WORK TO COMPLETE => Return the lines of the data below starting at the one holding "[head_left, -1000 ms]" and ending at the one holding "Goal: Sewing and", word for word, leaving every picture out.

EXCERPTED DATA =>
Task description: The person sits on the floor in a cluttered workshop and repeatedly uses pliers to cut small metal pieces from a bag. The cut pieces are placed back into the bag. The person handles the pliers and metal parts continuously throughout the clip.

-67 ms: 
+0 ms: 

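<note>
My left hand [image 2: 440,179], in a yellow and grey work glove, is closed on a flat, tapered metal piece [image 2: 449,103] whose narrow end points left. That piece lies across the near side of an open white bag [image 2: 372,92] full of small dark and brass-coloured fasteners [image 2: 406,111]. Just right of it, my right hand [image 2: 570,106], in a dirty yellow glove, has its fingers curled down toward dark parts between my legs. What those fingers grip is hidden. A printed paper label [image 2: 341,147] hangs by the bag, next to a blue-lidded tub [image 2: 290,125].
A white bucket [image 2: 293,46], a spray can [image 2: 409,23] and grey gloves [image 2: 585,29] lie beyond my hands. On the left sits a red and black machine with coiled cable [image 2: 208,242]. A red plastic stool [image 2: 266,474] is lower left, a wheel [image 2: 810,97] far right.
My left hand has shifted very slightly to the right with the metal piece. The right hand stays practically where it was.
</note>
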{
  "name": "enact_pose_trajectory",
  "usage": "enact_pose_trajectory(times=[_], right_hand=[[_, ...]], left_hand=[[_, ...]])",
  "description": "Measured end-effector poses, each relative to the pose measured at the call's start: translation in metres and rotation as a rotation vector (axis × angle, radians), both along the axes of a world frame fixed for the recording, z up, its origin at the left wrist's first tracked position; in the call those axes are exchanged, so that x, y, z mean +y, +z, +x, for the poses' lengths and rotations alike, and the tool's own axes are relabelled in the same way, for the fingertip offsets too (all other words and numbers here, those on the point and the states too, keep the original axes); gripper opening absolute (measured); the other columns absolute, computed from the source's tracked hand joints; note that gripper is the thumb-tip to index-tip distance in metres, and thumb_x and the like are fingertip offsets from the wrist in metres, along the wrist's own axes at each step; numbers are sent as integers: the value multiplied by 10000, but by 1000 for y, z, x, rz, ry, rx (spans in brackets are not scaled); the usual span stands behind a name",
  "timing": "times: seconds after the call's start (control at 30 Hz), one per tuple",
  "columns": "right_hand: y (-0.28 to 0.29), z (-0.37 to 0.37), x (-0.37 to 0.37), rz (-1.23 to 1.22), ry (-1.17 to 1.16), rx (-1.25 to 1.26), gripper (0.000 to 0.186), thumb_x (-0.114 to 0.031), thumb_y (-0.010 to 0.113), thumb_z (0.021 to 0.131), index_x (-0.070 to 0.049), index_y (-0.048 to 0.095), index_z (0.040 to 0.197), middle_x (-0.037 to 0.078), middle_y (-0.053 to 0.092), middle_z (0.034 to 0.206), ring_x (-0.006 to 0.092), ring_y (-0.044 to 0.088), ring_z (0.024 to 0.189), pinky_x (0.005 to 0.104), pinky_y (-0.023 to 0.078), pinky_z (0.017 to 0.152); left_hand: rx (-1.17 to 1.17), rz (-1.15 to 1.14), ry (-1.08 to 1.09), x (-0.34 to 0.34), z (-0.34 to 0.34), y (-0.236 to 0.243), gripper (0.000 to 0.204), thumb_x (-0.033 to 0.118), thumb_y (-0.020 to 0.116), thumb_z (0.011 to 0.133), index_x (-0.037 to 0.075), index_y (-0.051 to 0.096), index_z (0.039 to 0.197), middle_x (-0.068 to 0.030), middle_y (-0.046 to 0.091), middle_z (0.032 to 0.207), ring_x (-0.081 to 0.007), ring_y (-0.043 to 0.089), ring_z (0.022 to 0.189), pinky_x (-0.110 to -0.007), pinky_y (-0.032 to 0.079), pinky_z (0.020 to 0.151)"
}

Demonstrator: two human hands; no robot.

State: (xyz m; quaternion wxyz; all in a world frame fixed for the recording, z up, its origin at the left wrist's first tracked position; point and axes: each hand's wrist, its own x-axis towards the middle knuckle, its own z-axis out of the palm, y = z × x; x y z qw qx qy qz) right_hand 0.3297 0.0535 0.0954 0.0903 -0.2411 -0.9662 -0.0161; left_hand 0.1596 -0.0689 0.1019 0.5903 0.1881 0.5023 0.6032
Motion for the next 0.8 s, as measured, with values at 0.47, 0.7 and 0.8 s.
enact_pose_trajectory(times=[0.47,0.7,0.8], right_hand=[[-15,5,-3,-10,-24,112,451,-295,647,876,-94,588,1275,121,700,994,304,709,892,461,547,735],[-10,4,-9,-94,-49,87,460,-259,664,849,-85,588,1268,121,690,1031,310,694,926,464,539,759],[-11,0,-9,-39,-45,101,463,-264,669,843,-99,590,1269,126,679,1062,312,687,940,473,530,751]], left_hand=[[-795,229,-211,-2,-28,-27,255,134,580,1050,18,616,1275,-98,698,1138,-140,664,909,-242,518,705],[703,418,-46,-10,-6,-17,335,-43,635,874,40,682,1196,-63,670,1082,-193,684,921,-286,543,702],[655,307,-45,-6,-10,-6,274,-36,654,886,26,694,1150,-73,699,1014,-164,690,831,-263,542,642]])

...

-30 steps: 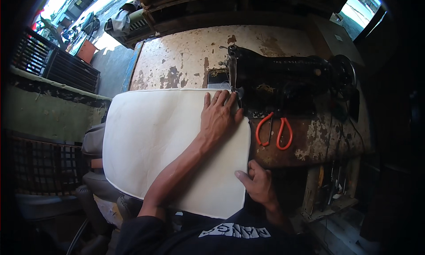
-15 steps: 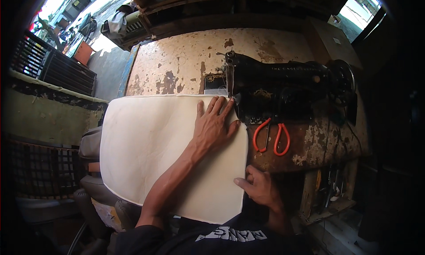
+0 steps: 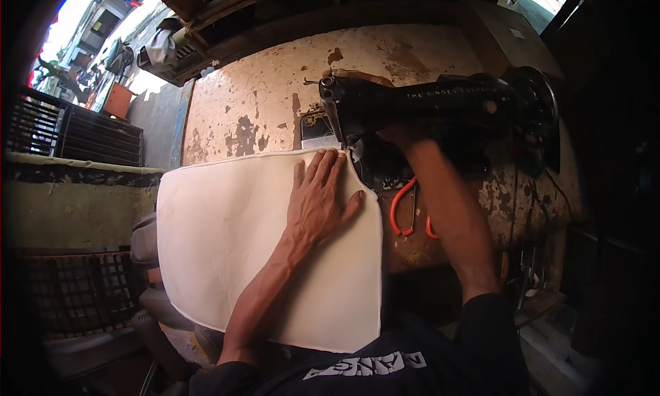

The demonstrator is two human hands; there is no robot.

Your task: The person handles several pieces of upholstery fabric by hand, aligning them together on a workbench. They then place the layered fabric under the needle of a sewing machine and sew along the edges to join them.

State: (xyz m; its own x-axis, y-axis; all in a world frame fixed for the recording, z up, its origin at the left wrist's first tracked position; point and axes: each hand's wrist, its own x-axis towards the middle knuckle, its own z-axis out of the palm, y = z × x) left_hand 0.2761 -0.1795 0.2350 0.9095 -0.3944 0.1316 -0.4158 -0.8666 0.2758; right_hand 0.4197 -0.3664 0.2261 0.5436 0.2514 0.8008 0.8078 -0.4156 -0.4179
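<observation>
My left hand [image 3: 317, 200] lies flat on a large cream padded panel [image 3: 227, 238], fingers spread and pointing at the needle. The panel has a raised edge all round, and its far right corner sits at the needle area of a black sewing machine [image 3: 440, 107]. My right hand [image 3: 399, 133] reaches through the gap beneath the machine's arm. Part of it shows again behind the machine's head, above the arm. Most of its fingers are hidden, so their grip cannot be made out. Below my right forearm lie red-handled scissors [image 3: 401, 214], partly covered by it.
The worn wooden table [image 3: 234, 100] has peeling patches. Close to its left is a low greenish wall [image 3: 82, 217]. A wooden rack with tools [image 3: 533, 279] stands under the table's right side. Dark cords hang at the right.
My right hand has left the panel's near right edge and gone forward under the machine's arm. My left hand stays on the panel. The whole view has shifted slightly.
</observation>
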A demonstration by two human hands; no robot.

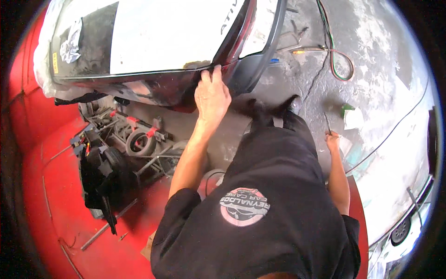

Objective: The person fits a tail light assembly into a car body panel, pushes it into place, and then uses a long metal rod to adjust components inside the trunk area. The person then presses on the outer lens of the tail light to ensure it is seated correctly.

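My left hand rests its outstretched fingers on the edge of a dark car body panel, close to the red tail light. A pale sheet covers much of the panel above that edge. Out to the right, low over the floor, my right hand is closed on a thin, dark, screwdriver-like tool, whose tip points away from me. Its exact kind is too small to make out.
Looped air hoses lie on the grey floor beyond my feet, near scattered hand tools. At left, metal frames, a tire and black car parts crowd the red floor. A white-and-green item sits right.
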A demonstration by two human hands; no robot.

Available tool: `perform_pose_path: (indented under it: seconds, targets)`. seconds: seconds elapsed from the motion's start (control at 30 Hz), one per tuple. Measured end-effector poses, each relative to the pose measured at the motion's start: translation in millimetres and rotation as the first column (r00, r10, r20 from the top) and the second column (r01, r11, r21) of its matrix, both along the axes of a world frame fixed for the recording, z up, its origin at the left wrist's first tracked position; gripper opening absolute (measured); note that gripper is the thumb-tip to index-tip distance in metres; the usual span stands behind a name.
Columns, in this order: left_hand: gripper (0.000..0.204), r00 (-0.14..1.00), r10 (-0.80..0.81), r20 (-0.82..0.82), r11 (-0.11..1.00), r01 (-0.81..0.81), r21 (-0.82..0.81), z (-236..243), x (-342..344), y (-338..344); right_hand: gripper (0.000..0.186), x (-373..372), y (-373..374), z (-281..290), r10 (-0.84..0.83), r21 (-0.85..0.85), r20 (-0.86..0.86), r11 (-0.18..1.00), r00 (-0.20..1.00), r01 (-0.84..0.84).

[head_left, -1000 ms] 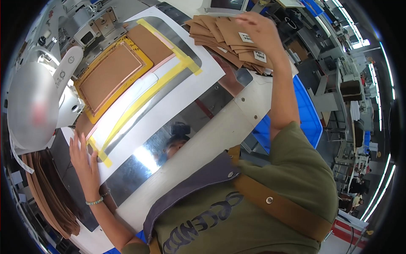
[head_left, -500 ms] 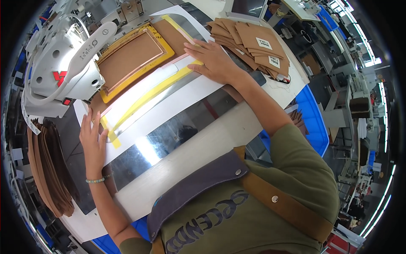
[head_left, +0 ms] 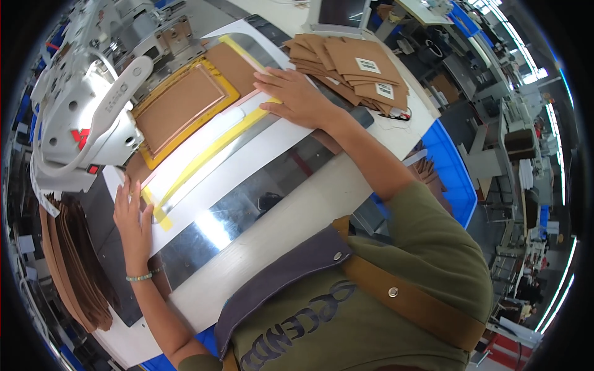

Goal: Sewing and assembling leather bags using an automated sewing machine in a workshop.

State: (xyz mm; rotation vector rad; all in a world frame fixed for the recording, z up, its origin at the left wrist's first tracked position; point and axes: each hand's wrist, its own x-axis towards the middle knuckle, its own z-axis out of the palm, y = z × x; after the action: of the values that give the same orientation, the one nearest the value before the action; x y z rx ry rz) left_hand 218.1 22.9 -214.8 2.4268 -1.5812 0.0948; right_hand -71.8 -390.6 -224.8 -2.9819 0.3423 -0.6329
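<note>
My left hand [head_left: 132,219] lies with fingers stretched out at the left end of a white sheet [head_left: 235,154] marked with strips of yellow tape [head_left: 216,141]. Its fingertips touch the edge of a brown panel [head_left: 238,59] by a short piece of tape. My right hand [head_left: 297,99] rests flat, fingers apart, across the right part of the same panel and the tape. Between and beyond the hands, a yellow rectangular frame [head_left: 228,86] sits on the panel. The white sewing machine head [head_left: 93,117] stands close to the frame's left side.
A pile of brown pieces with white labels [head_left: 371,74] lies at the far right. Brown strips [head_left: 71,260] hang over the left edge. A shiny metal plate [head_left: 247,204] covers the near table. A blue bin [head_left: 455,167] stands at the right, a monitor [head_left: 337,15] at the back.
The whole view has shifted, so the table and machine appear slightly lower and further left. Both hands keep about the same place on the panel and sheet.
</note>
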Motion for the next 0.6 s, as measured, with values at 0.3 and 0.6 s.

SOLUTION FOR THIS PROBLEM =>
[head_left, -1000 ms] 
[head_left, -500 ms] 
[head_left, +0 ms] 

Goal: Sewing and assembling leather bags using an automated sewing machine in a workshop.

This exercise calls for no further output.